As usual, this article is going to be lengthy, so we will present you the outline first.
This problem is closely related to automata. As an instance, let us consider \((A,B,C,D)=(1,0,0,1)\), which is equivalent to Problem D.
In Problem D, a string is beautiful if and only if it contains an even number of 0s. To that end, we can construct an automaton containing the following three states:

A state that accepts an empty string (\(\varepsilon\) in the figure below)
A state that accepts an non-empty string containing an odd number of 0s (\(\mathrm{o}\) in the figure below)
A state that accepts an non-empty string containing an even number of 0s (\(\mathrm{e}\) in the figure below)

This automaton is designed to recognize beautiful strings at state \(\mathrm{e}\).

The problem can be solved by performing a DP (Dynamic Programming) according to the form of this automaton.

With this fact in mind, we claim the following proposition:

For any \((A,B,C,D)\), there is an automaton that recognizes beautiful strings.

For now, let us accept this proposition. By the way, when there exists an automaton that recognizes beautiful strings, this time we can construct an algorithm that guesses the form of the automaton out of nowhere (!). Since this algorithm allows us to obtain automata for all \((A,B,C,D)\), the proposition above turns out to be true. Moreover, since we can assert that each automaton contains at most \(7\) vertices, all that left is to perform DP according to the automaton obtained, to solve the problem in \(O(N)\) time. This is the outline of this problem.

Before diving into the solution, let us overview the concept of automaton, and a deeply related idea regular language.

Automaton

Let us define notations first:

\(\Sigma\) represents the alphabet (the set of letters). \(\Sigma^{\ast}\) denotes the strings, which are sequences of letters in the alphabet.
\(\varepsilon\) represents an empty string.
The concatenation of strings \(x\) and \(y\) in order is denoted by \(xy\).
A power of string \(x\) is the concatenation of \(n\) copies of \(x\), denoted by \(x^n\).

We also define a language (a set of strings) likewise.

For languages \(X\) and \(Y\), define \(XY := \lbrace xy \vert x \in X, y \in Y \rbrace\).
For a language \(X\) and a positive integer \(n\), define \(X^n := \lbrace x_1 x_2 \dots x_n \vert x_1, x_2, \dots, x_n \in X \rbrace\).
For a language \(X\), define \(X^\ast := \bigcup_{n\geq 0} X^n = \lbrace \varepsilon \rbrace \cup X^1 \cup X^2 \cup \dots \) (called Kleene closure).

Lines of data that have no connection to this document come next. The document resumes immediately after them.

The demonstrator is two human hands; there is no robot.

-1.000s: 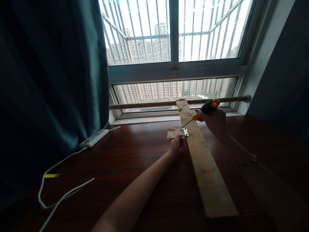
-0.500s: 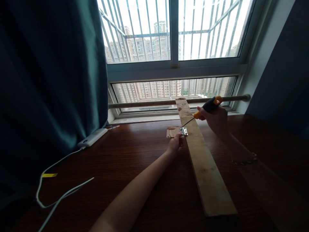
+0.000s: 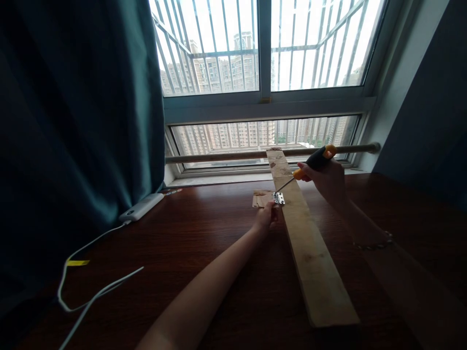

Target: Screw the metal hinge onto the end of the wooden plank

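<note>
My right hand (image 3: 326, 180) is closed around a black and orange screwdriver (image 3: 316, 159). The screwdriver slants down to the left, its tip at the left side of a silver hinge (image 3: 279, 198). That hinge lies across the joint between a long wooden board (image 3: 310, 238) and a small wooden block (image 3: 261, 199) at the board's left edge. Just below the hinge, my left hand (image 3: 266, 216) grips the near side of the block, its thumb beside the hinge. The fingers underneath are mostly hidden.
A dark red-brown wooden surface (image 3: 204, 233) carries the board. To the left lie a white power bank (image 3: 141, 207), a white cable (image 3: 97, 296) and a yellow tag (image 3: 78, 263). A blue curtain (image 3: 80, 107) hangs beside the window; a horizontal rail (image 3: 219, 157) crosses in front.
Almost everything stays the same. The whole view has shifted very slightly, while both hands, the screwdriver and the hinge keep their places relative to one another.
</note>
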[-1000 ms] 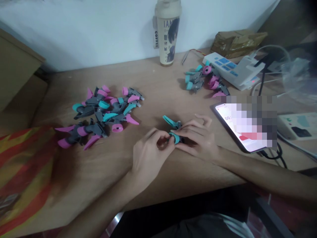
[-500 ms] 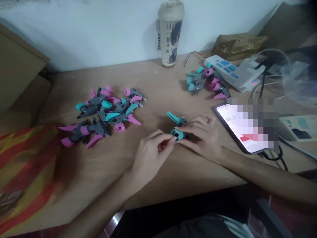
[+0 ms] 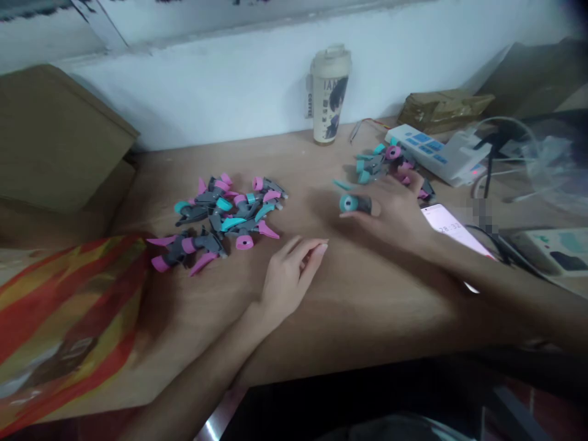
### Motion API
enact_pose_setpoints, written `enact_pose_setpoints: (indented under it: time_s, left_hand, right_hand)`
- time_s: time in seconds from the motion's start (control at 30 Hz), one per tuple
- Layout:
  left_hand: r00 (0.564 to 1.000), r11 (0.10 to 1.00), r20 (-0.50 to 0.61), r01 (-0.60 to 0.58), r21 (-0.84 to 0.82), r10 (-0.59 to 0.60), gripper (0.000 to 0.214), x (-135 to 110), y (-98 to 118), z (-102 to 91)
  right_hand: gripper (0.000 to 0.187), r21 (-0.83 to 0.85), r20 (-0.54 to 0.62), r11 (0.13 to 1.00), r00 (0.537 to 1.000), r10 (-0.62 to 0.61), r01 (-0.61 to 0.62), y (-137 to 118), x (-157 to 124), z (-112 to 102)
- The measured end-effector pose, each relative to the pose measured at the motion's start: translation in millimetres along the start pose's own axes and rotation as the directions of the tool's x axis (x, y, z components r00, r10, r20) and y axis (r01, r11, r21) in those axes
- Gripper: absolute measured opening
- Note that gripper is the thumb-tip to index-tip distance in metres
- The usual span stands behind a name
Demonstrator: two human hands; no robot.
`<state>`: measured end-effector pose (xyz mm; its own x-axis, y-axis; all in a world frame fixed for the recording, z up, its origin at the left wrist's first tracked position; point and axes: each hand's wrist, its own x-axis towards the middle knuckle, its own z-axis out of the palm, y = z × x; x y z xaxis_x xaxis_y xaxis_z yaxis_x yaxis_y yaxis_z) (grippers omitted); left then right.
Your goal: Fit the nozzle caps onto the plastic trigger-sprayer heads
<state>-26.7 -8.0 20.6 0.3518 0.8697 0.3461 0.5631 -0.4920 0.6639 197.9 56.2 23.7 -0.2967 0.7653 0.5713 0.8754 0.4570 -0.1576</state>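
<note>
My right hand (image 3: 392, 202), raised over the table toward the right-hand pile, grips a grey-and-teal trigger spray head (image 3: 356, 204) by its body. The teal collar faces me and the teal trigger sticks out to the left. My left hand (image 3: 291, 272) is over the table with thumb and forefinger pinched together; whether anything small is between the tips cannot be made out. Left of it lies a pile of grey spray heads (image 3: 239, 223) with pink or teal collars and triggers. A smaller group of spray heads (image 3: 365, 176) lies at the back right, partly behind my right hand.
A tumbler (image 3: 329, 98) stands by the wall. At the right are a power strip (image 3: 420, 147), a taped cardboard box (image 3: 443, 109), cables and a phone (image 3: 452, 229) partly under my right forearm. A striped bag (image 3: 87, 324) and a cardboard box (image 3: 59, 141) occupy the left.
My right hand has lifted the teal spray head away from my left hand, toward the back-right group. My left hand has let go of its collar and stays pinched. The view has tilted up.
</note>
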Motion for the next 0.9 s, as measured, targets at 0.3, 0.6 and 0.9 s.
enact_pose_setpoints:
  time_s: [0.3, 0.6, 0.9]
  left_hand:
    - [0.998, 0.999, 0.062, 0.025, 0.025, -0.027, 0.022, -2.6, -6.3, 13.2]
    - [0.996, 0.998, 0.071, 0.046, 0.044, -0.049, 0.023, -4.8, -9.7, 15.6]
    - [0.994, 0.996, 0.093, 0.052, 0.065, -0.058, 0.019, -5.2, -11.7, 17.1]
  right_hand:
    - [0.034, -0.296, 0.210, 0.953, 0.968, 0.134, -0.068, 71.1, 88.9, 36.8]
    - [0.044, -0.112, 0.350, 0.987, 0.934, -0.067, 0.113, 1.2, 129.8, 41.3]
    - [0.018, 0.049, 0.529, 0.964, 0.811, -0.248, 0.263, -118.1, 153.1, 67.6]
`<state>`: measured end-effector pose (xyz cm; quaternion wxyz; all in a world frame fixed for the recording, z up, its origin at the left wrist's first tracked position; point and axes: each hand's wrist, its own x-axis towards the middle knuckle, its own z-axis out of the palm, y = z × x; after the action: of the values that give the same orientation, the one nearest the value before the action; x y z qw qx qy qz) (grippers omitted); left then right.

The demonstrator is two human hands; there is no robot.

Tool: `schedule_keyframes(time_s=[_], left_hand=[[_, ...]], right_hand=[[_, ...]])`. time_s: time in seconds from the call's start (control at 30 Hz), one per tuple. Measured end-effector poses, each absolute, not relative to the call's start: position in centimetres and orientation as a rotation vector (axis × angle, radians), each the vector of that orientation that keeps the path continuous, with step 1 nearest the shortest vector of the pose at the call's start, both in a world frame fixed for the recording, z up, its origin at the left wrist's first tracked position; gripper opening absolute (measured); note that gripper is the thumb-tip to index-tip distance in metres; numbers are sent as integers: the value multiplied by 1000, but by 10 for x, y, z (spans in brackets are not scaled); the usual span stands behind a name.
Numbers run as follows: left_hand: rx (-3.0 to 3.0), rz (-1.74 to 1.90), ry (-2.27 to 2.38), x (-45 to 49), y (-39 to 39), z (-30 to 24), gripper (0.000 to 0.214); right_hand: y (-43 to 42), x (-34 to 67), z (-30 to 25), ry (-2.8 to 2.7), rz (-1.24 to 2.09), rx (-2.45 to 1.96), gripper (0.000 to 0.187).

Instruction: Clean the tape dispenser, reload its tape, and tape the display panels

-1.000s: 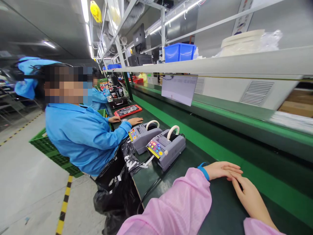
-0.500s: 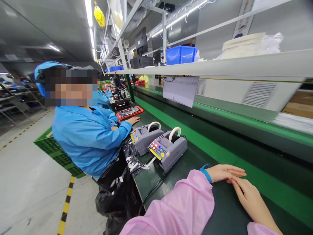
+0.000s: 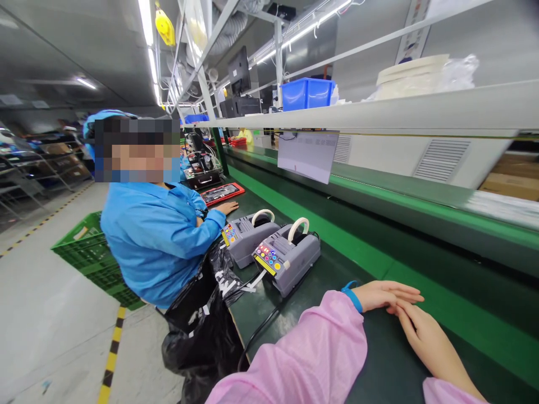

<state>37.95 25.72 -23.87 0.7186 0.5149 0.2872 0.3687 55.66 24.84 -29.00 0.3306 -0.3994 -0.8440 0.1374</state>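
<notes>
My left hand [image 3: 385, 294] lies flat on the dark green bench top [image 3: 337, 269], fingers stretched out and holding nothing. A blue band [image 3: 351, 294] circles its wrist below a pink sleeve. My right hand [image 3: 425, 339] also rests flat and empty, its fingertips touching the left hand's fingers. Nearest to my left hand is a grey tape dispenser [image 3: 286, 255] with coloured buttons, and a second grey tape dispenser [image 3: 248, 233] stands just behind it.
A co-worker in a blue coat [image 3: 155, 241] sits at the bench to my left, one hand by a red tray [image 3: 222, 193]. A black bag [image 3: 202, 325] hangs off the bench edge. Green crates [image 3: 90, 258] stand on the floor. A shelf with a blue bin [image 3: 307, 92] runs overhead.
My hands have stayed flat in place. The co-worker has shifted slightly to the right in view; the view itself has swayed a little.
</notes>
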Motion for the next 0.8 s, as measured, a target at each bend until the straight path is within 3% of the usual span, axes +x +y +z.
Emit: schedule_keyframes(time_s=[0.63,0.8], left_hand=[[1094,845,671,386,261,-247,68],[1071,864,713,384,262,-237,63]], right_hand=[[257,563,-303,-2189,362,-1043,45],[253,553,-280,-2168,351,-992,45]])
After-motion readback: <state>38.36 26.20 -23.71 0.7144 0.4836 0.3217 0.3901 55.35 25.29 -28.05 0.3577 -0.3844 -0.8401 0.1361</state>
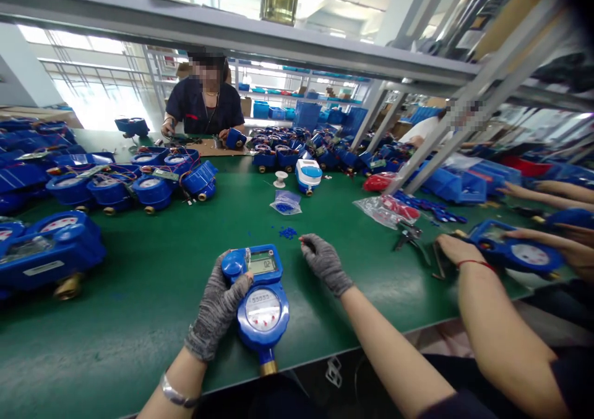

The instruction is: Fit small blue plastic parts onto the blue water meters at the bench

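My left hand [217, 307], in a grey fingerless glove, grips a blue water meter [262, 340] by its left side, thumb beside the lit display. The meter lies face up at the table's near edge, its round dial below the display and a brass fitting pointing towards me. My right hand [326, 264], gloved alike, is apart from the meter, up and to its right. Its fingers are drawn together, and whatever may be between the tips is too small to make out. Just beyond them lies a small pile of blue bits [288, 233]. Behind that is a clear bag of blue pieces [286, 203].
Many blue meters [153, 190] crowd the left and back of the green table [153, 270]. A white-and-blue meter [309, 175] and a white spool [280, 179] stand mid-table. Pliers [412, 238] lie right, near a co-worker's hands on another meter [524, 252]. Another person sits opposite.
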A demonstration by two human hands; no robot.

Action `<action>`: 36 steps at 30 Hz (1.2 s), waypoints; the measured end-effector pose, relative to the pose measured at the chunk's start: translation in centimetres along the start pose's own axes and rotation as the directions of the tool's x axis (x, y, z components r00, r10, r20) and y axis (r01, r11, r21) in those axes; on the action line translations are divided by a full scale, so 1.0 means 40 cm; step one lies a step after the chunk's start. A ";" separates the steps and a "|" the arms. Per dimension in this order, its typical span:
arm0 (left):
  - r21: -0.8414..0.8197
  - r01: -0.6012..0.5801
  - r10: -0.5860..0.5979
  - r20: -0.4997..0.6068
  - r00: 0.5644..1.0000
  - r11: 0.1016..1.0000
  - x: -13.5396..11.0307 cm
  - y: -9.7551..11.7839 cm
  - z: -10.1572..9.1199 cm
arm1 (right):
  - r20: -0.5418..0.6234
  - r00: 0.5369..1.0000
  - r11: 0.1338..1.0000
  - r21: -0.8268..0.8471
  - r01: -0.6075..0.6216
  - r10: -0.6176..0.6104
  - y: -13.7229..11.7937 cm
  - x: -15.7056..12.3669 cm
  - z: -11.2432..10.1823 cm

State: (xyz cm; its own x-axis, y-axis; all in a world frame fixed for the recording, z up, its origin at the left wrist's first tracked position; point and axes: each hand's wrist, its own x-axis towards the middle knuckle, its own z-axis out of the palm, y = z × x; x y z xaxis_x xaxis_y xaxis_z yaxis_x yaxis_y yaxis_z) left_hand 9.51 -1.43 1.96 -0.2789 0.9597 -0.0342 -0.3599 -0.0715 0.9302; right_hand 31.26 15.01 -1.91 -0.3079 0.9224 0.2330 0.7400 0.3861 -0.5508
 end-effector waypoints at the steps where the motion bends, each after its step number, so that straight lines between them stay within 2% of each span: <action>1: -0.001 -0.007 0.007 -0.001 1.000 1.000 0.000 0.000 0.001 | -0.003 1.000 0.999 -0.039 -0.012 0.012 0.024 0.035 0.022; 4: -0.004 -0.004 0.004 0.000 1.000 1.000 0.002 -0.002 0.002 | 0.057 0.998 0.994 -0.102 0.024 -0.019 0.049 0.101 0.059; 8: -0.011 -0.007 0.007 0.011 1.000 1.000 0.006 -0.007 0.001 | 0.119 0.992 0.986 -0.153 0.063 -0.045 0.035 0.130 0.059; 14: 0.025 -0.020 0.020 0.010 1.000 0.999 0.009 -0.006 -0.001 | 0.086 0.996 0.982 -0.185 0.026 -0.010 0.025 0.145 0.059; 17: 0.015 -0.009 0.009 0.011 1.000 1.000 0.005 -0.001 -0.001 | 0.024 1.000 0.988 -0.155 0.005 -0.001 -0.009 0.104 0.028; 19: -0.015 0.014 -0.014 0.042 0.999 1.000 0.002 0.009 -0.001 | -0.035 0.998 0.998 -0.045 0.053 -0.055 -0.062 0.043 -0.013; 21: -0.052 0.061 -0.057 0.085 0.995 0.997 -0.002 0.024 -0.003 | -0.109 0.977 0.963 0.179 0.202 -0.184 -0.139 -0.035 -0.057; 24: -0.042 0.080 -0.076 0.100 0.992 0.996 -0.004 0.051 -0.006 | -0.067 0.906 0.862 0.287 0.418 -0.417 -0.266 -0.143 -0.092; 26: 0.009 0.047 -0.047 0.076 0.996 0.999 -0.003 0.064 -0.009 | -0.005 0.858 0.832 0.242 0.500 -0.514 -0.332 -0.186 -0.084; 28: 0.056 0.025 -0.028 0.055 0.998 0.998 -0.002 0.071 -0.012 | 0.045 0.842 0.836 0.158 0.526 -0.538 -0.372 -0.204 -0.060; 32: 0.091 0.002 -0.006 0.043 0.999 0.996 0.000 0.070 -0.016 | 0.072 0.846 0.848 0.008 0.530 -0.529 -0.401 -0.199 -0.017; 36: 0.115 -0.009 0.006 0.030 1.000 0.993 0.006 0.063 -0.021 | 0.071 0.868 0.864 -0.087 0.496 -0.491 -0.414 -0.196 -0.002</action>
State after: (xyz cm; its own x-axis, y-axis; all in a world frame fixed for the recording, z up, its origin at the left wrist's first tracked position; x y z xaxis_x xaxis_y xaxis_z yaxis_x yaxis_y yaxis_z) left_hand 7.79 -1.59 4.01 -0.2542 0.9670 -0.0179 -0.2524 -0.0484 0.9664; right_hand 21.46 1.39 5.44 -0.6731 0.6112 0.4163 0.5386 0.7909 -0.2905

An automaton (plural form: automata) is a state machine that determines if a given string is contained in a string. (Detailed explanation is omitted.) In this article, we only handle finite automata, which contain a finite number of states.
A finite automaton is classified into two types: Deterministic (Finite) Automaton (DFA) and Non-deterministic (Finite) Automaton (NFA).
A DFA is an automaton where the current state and the next character uniquely determines the next state. For example, the automaton introduced above is a DFA.
An NFA is an automaton where the current state and the next character do not necessarily uniquely determine the next state. In other words, the final state for a given string is not necessarily unique.
Any NFA can be transformed into an equivalent DFA. (This is called a powerset construction; simply put, it can be constructed in the same manner as bit DP.)

Regular Language

Let \(L(M)\) denote the language that is recognized by an automaton \(M\). Such a language is, in fact, called a regular language.

The set of regular languages is defined recursively as follows:

An empty language \(\emptyset\) is a regular language.
For any letter \(a \in \Sigma\) in the alphabet, the language \(\lbrace a \rbrace\) containing only the single-letter string \(a\) is a regular language.
When \(X\) and \(Y\) are regular languages, \(X \cup Y\) is also a regular language.
When \(X\) and \(Y\) are regular languages, \(X Y\) is also a regular language.
When \(X\) is a regular language, \(X^{\ast}\) is also a regular language.

Here, we can prove that the following two propositions are equivalent:

A language \(L\) is recognized by a finite automaton \(M\).
A language \(L\) is a regular language.

We omit the proof here, but roughly speaking, we can assert that an NFA can be transformed based on each operation on regular languages.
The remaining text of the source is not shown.